The Washington Post on Friday revealed new details about the report and its methodology for testing Trump’s baseless accusations. And given what we now know, it’s clear that the analysis from Berkeley Research Group hasn’t only further undercut the narrative that Trump was pushing in 2020. It should be the nail in the coffin of the broader Republican claim that “election integrity” concerns outweigh broader access to the ballot box.
Trump’s baseless conspiracy theories have become folded into Republican orthodoxy.

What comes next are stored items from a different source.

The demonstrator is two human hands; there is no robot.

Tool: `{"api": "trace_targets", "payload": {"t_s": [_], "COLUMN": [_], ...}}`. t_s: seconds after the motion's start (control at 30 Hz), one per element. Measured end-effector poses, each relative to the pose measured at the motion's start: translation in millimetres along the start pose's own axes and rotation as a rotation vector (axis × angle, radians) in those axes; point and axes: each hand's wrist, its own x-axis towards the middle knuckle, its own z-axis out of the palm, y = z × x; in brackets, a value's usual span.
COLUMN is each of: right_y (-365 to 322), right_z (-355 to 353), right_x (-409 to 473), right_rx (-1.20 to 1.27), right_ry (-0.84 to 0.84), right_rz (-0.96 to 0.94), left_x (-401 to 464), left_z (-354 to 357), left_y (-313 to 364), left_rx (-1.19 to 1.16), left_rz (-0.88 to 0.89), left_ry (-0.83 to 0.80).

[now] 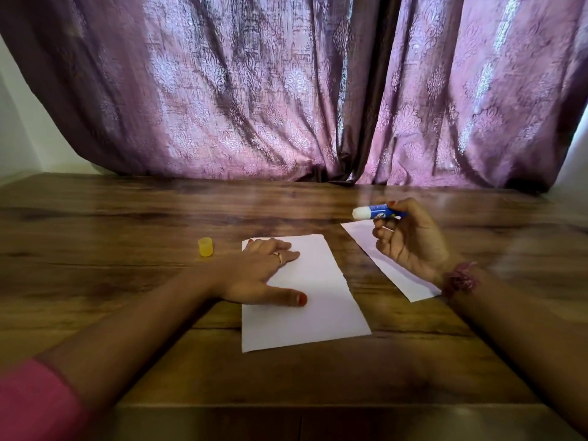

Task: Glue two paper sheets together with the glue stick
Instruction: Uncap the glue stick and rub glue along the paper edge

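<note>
A white paper sheet [321, 300] lies in the middle of the wooden table [127, 218]. My left hand [257, 275] rests flat on its left part, fingers spread. A second white sheet [391, 275] lies to the right, partly hidden under my right hand [410, 240]. That hand is raised above the table and holds a blue glue stick [378, 213] sideways, its uncapped white tip pointing left. The yellow cap [205, 246] stands on the table left of my left hand.
A purple patterned curtain [286, 90] hangs along the table's far edge. White wall shows at both sides. The table's near edge runs across the bottom of the view.
</note>
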Motion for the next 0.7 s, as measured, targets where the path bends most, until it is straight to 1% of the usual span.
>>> {"api": "trace_targets", "payload": {"t_s": [0.23, 0.37, 0.53, 0.63, 0.7], "right_y": [5.7, 1.1, -2.1, 8.6, 15.1], "right_z": [-5.2, -7.2, -0.1, 5.4, 6.7], "right_x": [9.0, 19.1, 35.8, 40.5, 41.6], "right_rx": [-0.171, -0.376, -0.694, -0.768, -0.770], "right_ry": [-0.057, -0.080, -0.030, 0.000, -0.003], "right_rz": [0.020, -0.004, -0.097, -0.148, -0.172], "left_x": [-1.9, -1.5, -2.6, -4.8, -5.3], "left_z": [-0.5, -2.6, -4.0, -5.1, -6.1], "left_y": [-2.9, -5.7, -5.9, -7.0, -7.1], "left_rx": [-0.015, -0.035, -0.043, -0.054, -0.058], "left_rz": [0.083, 0.137, 0.182, 0.211, 0.222], "left_ry": [-0.027, -0.027, -0.011, 0.003, 0.007]}}
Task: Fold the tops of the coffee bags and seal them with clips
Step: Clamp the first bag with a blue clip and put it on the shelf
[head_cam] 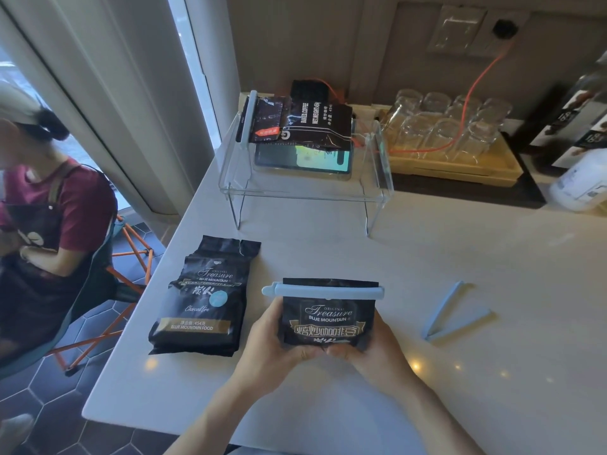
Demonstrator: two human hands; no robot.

As the Post lays out, even as Trump was telling Georgia Secretary of State Brad Raffensperger that dead people voted in the 2020 election — “a minimum is close to about 5,000,” he claimed — his campaign was well aware that was false. The Berkeley Research Group report found only “a ‘potential statewide exposure’ of 23 such votes across the Peach State,” with “’high confidence’ of only nine dead voters in Fulton County.” Those numbers couldn’t change the election’s results, not when Trump lost the state by more than 11,000 votes.
The researchers also tested theories such as whether there were massive “dumps” of votes after the election, whether a swath of new fictional voters had been added to voter registration files and whether there was ballot harvesting at nursing homes. None of the findings were useful to the Trump campaign, which neglected to include them in several court filings. In all the scenarios tested, “researchers said there was no reason to believe the final vote totals in five key states were fraudulent,” the Post reported.